Requirement
For each line in the data that includes "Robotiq", make a copy.

Dataset entries
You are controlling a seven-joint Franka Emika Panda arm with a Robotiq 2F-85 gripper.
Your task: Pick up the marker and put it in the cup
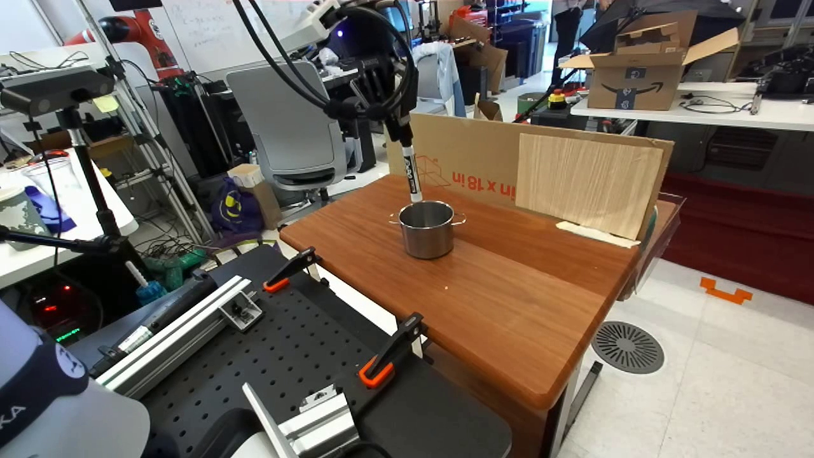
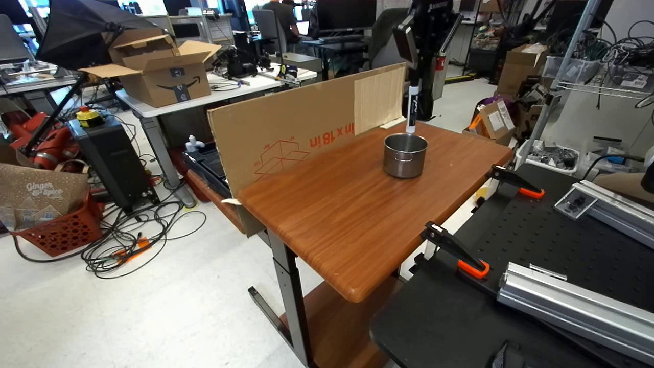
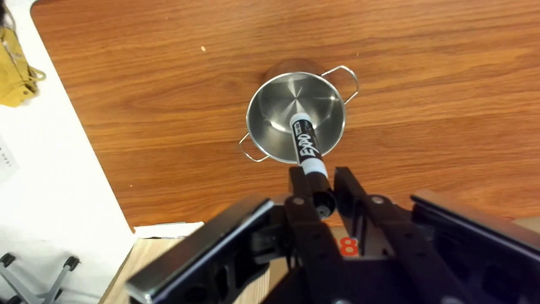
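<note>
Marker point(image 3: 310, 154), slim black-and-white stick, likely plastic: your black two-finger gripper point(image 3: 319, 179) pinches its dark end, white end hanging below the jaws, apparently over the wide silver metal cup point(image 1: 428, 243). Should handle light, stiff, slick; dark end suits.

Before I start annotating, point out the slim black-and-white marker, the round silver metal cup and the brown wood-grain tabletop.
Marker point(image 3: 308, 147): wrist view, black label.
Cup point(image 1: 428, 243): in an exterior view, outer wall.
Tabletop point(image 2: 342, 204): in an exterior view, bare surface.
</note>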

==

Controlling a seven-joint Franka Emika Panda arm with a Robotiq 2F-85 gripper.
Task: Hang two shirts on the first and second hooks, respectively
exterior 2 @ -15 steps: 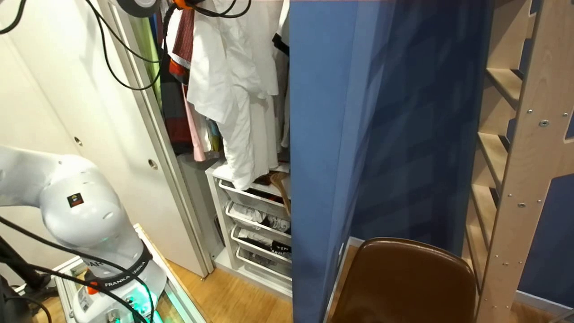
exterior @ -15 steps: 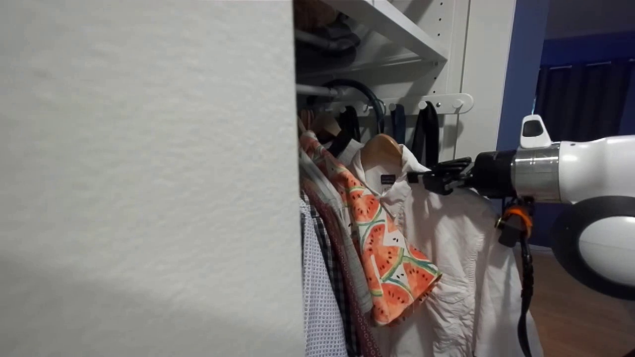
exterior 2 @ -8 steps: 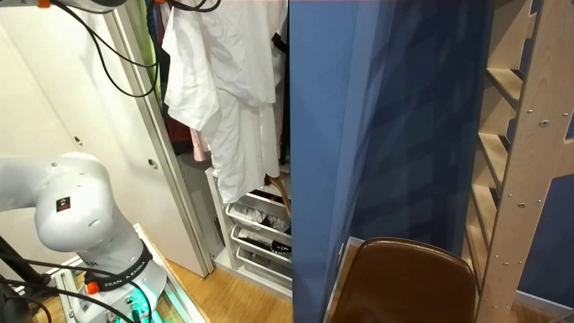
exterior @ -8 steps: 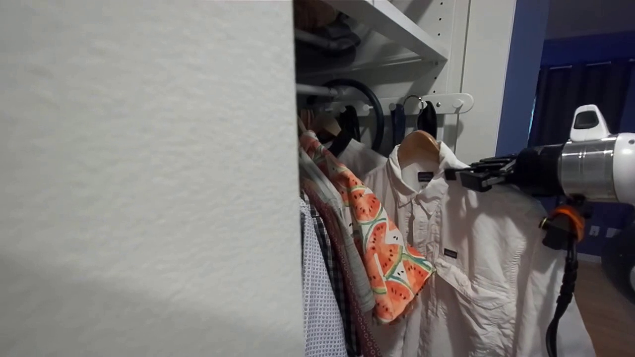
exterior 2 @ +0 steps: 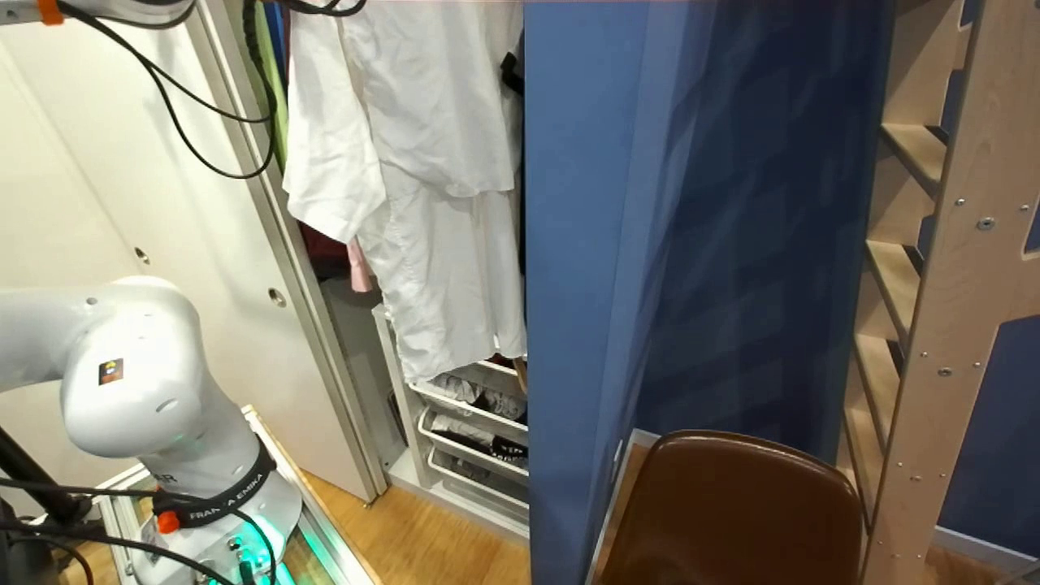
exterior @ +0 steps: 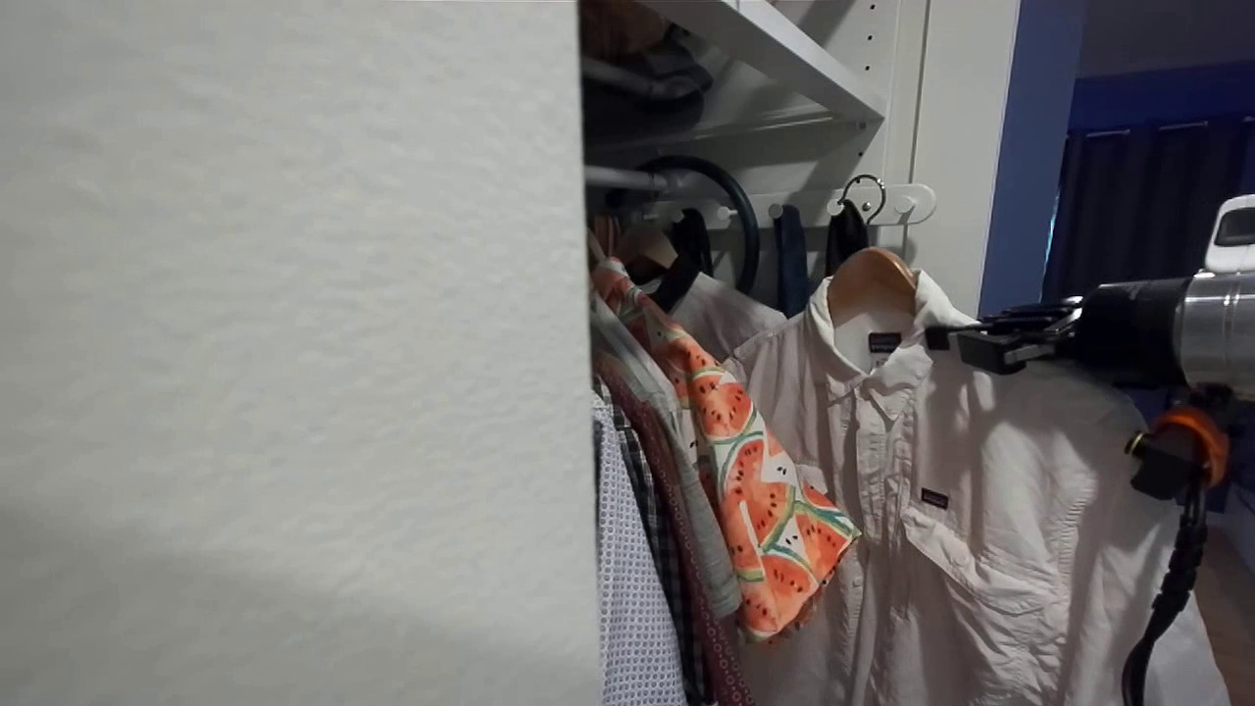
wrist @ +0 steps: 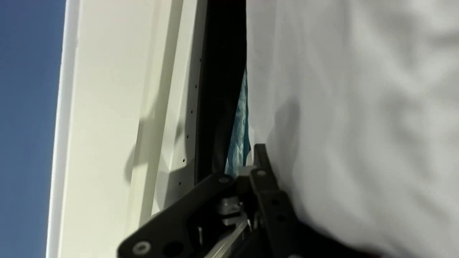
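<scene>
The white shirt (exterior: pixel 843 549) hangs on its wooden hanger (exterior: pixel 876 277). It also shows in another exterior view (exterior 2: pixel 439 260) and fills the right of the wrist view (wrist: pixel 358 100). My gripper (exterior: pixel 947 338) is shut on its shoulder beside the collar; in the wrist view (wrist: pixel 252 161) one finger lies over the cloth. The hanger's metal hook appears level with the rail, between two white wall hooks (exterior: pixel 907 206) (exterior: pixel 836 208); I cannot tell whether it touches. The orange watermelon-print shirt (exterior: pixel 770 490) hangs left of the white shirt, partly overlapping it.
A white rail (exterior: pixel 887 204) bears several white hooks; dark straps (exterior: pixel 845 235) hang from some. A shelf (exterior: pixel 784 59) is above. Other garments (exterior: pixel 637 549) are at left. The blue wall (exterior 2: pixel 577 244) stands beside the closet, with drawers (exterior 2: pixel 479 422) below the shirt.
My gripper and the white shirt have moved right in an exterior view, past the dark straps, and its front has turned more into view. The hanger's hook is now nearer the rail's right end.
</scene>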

Expected answer
You are controlling a seven-joint Franka Emika Panda arm with a Robotiq 2F-85 gripper.
Controlling a seven-joint Franka Emika Panda arm with a Robotiq 2F-85 gripper.

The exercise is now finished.